The sheriff opened his mouth. But, before he could say anything, a paramedic appeared, grimly wheeling a gurney out of the house. There was a black bag buckled in on top of it. His partner came right behind him with identical cargo. As they loaded them into the ambulance, the sheriff shook his head, and spat on the ground.
"Our killer struck again," he said grimly.
"What?" Dean asked, even as internally he thought about what a shocker it was that Art and Victor's little body bonfire hadn't worked. "Who're the vics?"
"Couple'a local dumbasses," the sheriff said wearily. "Got loaded, broke in."
"How in the hell did that happen?" Dean demanded. He didn't want to get pissed, but it was hard. "You didn't have anybody watching the crime scene?"
"Course we did," the sheriff snapped back, matching Dean's anger with his own. "This happened during shift change. They were still warm when the fresh deputies got here - they smelled the blood from all the way outside."
"Was it the same MO?" Sam asked.
"Yep. Throat slit," the sheriff said, "gutted like pigs. I got guys out there now." The sheriff turned to nod out into the surrounding woods, pitch black except for the occasional bob of a flashlight. "Called the surrounding counties, too, told them to be on alert. The son of a bitch couldn't have gotten far."
"Probably would've been easier if he'd never gotten in the house in the first place," Dean said, and the sheriff glowered at him.

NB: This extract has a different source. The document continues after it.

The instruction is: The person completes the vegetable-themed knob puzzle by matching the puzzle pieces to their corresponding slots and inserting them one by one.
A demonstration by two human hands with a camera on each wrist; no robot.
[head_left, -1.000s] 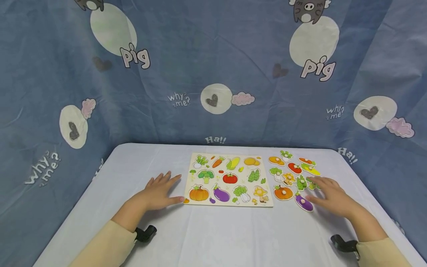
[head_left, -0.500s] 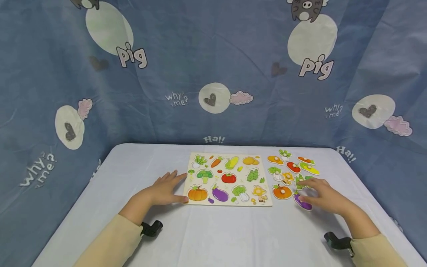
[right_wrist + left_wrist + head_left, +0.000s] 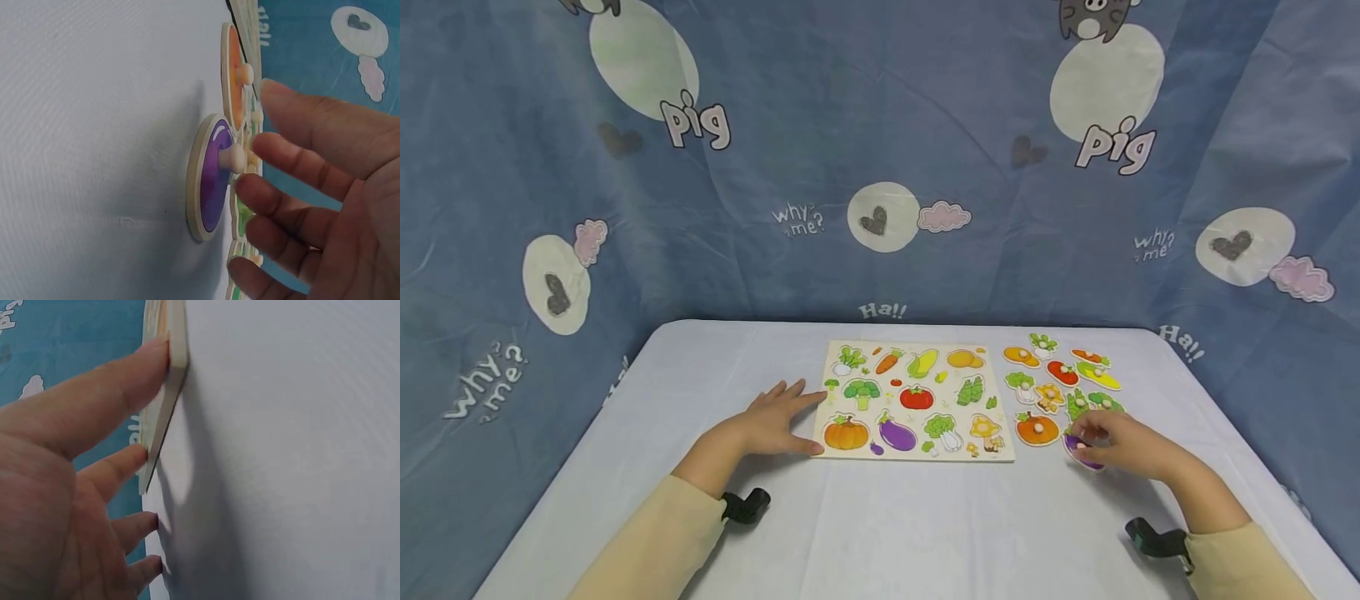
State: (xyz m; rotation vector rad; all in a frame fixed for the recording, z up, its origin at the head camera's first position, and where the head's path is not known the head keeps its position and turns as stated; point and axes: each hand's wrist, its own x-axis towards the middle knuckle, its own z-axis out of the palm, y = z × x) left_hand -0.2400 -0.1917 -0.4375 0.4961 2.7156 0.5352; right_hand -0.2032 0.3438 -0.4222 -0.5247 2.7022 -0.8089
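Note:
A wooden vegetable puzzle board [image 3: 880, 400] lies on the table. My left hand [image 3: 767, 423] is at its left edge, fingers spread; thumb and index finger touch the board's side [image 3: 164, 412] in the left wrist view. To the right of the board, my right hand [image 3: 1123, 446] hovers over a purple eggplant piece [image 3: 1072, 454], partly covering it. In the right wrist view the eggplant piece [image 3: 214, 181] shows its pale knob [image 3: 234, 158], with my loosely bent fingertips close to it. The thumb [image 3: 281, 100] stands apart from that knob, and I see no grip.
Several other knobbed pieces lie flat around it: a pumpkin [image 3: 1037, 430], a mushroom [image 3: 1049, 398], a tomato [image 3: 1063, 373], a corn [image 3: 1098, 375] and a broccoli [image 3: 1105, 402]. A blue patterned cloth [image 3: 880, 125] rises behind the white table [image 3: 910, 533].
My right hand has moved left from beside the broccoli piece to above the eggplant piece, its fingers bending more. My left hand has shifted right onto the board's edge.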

"You wanna see the crime scene?" Pointedly, the sheriff directed the question at Sam and Sam alone. Sam hesitated, then shook his head.
"Not right now," he said. "We've gotta go touch base with our CO."
The sheriff didn't seem all that happy with the fact they couldn't actually do anything. Shaking his head, he turned to talk to the paramedics. Sam and Dean left him to it, heading back to the car.
Dean stayed silent for as long as he could, breathing in for a count of four, holding it, back out. Once his boots hit asphalt and he was reasonably sure he wouldn't be overheard, though, he dropped the calm-keeping.
"Son of a bitch," he muttered, mostly to himself.
"They've never had to deal with anything like this before." Sam was apparently reading Dean's mind.
"Yeah, I know, Sam, but Jesus Christ." Dean wiped a hand over his mouth, regretted it when he felt grave grit on his teeth. "If you're watching the crime scene, how the hell do you leave it empty for long enough two guys get fucking butchered inside without anybody hearing?" He glanced over his shoulder. "And that's assuming the killer didn't sneak in under Barney and Andy's noses while they were standing guard."
"It shouldn't have happened," Sam agreed, and Dean looked at him, a little surprised. Then, remembering what looking at Sam had led to in the car, Dean cleared his throat and looked away.
"Wonder if Opie back there knows he's got blood on his hands. 'Local assholes' or not."
"I'm sure he does."
"Doesn't seem like it." They walked in silence then, until they'd almost reached the car. Dean had seen Sam thinking, seen his mouth twitching and his brows furrowing, so he told him, "Bring Spencer Reid back out. What's this do to the profile?"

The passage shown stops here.